Goldberg a révélé avoir lu des informations très sensibles. Elles portaient sur les cibles, les armes utilisées et le déroulement exact des attaques. Ces plans militaires sur Signal devaient pourtant rester confidentiels.
La Maison Blanche a reconnu l’incident. Brian Hughes, porte-parole du Conseil national de sécurité, a expliqué qu’un numéro avait été ajouté par erreur. De son côté, le président Donald Trump a nié toute implication, rejetant la crédibilité du média.

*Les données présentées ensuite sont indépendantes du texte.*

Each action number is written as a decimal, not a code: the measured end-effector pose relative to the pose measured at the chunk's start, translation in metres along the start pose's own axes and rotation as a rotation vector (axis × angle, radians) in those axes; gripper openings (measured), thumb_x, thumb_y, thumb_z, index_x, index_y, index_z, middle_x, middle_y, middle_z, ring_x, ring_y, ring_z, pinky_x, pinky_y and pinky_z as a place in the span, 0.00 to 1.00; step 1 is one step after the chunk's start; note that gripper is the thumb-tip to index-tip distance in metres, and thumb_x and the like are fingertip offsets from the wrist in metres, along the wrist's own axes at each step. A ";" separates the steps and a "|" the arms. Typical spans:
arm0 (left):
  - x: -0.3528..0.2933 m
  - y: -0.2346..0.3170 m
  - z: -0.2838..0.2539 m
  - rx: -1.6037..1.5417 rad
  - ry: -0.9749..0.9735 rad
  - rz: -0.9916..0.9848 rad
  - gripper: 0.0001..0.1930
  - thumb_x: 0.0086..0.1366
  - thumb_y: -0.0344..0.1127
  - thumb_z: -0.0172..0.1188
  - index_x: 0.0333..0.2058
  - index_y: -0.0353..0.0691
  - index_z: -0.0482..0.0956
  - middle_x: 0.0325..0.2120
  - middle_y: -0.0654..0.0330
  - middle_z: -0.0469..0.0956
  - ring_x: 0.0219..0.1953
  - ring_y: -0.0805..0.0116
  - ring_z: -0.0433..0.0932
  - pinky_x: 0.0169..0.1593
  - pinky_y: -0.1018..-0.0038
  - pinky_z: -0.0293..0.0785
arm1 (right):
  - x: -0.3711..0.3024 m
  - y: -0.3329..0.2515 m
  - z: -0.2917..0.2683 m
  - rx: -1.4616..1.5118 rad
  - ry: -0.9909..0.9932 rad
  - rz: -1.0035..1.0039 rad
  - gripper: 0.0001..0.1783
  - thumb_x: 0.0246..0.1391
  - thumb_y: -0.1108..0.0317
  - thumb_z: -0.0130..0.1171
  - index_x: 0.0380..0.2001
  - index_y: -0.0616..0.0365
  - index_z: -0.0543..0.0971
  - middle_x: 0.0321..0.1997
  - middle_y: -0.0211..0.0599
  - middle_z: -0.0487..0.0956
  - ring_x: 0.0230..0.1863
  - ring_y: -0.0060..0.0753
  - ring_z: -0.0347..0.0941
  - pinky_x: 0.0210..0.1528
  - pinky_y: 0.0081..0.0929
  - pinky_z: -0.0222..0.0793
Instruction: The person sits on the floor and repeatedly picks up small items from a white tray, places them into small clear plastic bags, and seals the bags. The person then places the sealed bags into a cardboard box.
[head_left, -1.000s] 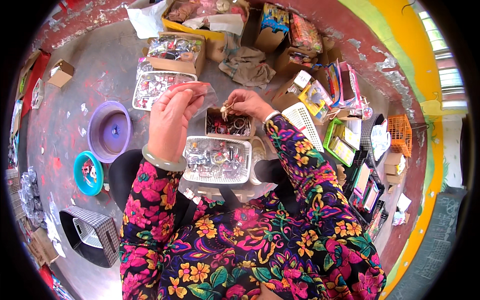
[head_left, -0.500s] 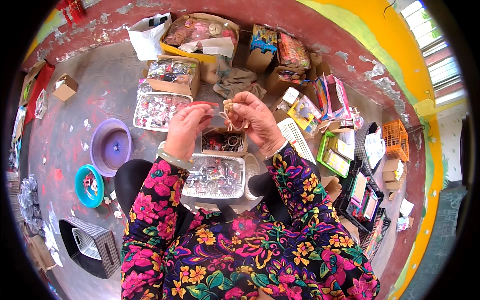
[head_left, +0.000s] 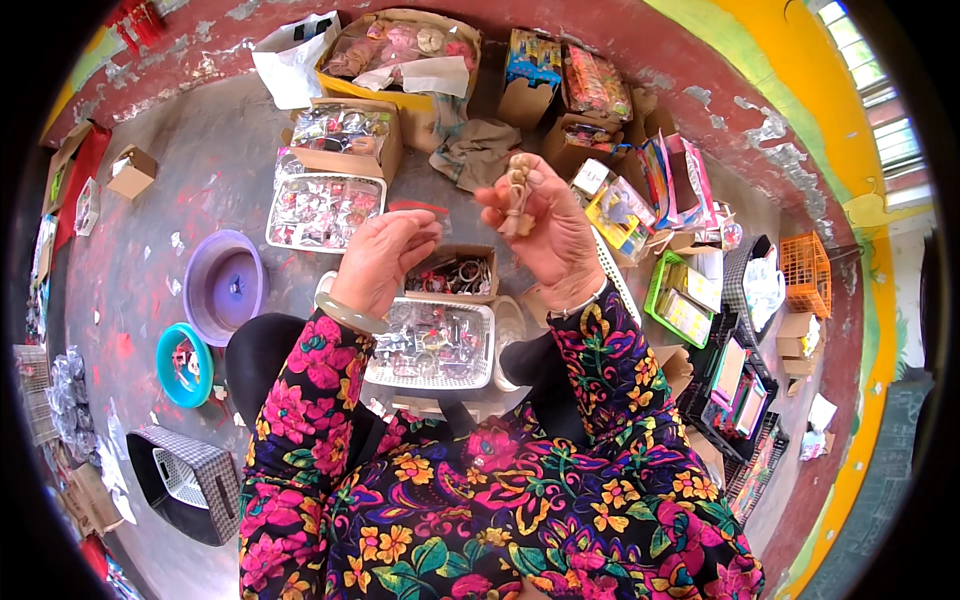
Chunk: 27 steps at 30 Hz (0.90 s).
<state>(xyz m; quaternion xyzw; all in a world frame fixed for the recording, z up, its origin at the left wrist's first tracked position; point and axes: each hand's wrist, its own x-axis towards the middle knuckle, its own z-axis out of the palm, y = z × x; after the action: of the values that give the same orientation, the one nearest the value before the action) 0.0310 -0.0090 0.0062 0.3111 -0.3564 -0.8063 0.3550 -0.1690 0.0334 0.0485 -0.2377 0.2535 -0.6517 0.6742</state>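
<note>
Up in front of me, my left hand [head_left: 372, 262] pinches a small clear plastic bag with a red strip [head_left: 424, 209] along its top. To its right, my right hand [head_left: 562, 235] is closed round a beige knotted hair tie [head_left: 517, 195], held upright between thumb and fingers and apart from the bag. Beneath my hands stands a cardboard box [head_left: 494, 283] with dark hair ties in it. Nearer to me, a white plastic basket [head_left: 489, 350] contains small pieces packed in clear bags.
Another white basket [head_left: 270, 222] of bagged pieces and an open carton [head_left: 392, 155] stand farther off. On the left are a purple basin [head_left: 258, 262] and a turquoise basin [head_left: 205, 372]. A green tray [head_left: 655, 285] and a black crate [head_left: 735, 440] lie right.
My right hand has moved away from the left hand, rightward, carrying the beige hair tie and turning it upright. My left hand still pinches the bag in nearly the same place.
</note>
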 end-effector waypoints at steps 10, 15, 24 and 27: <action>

Depuis novembre 2023, les États-Unis mènent des frappes contre les Houthis. Ce groupe rebelle cible les navires en mer Rouge, en réponse à l’offensive israélienne à Gaza. Ainsi, les tensions régionales restent vives.
Le Pentagone utilise couramment Signal pour ses communications internes. Pourtant, cette fuite arrive au pire moment. En effet, le bureau du secrétaire à la Défense venait d’annoncer des mesures strictes contre les fuites d’informations, notamment l’usage de polygraphes.
Jusqu’à présent, le Pentagone n’a pas précisé si les données divulguées étaient classées. Toutefois, la situation souligne un problème clair : même les plateformes sécurisées peuvent exposer des données sensibles si les protocoles humains échouent.
Finalement, cette erreur remet en question la gestion de la confidentialité au plus haut niveau de l’État américain.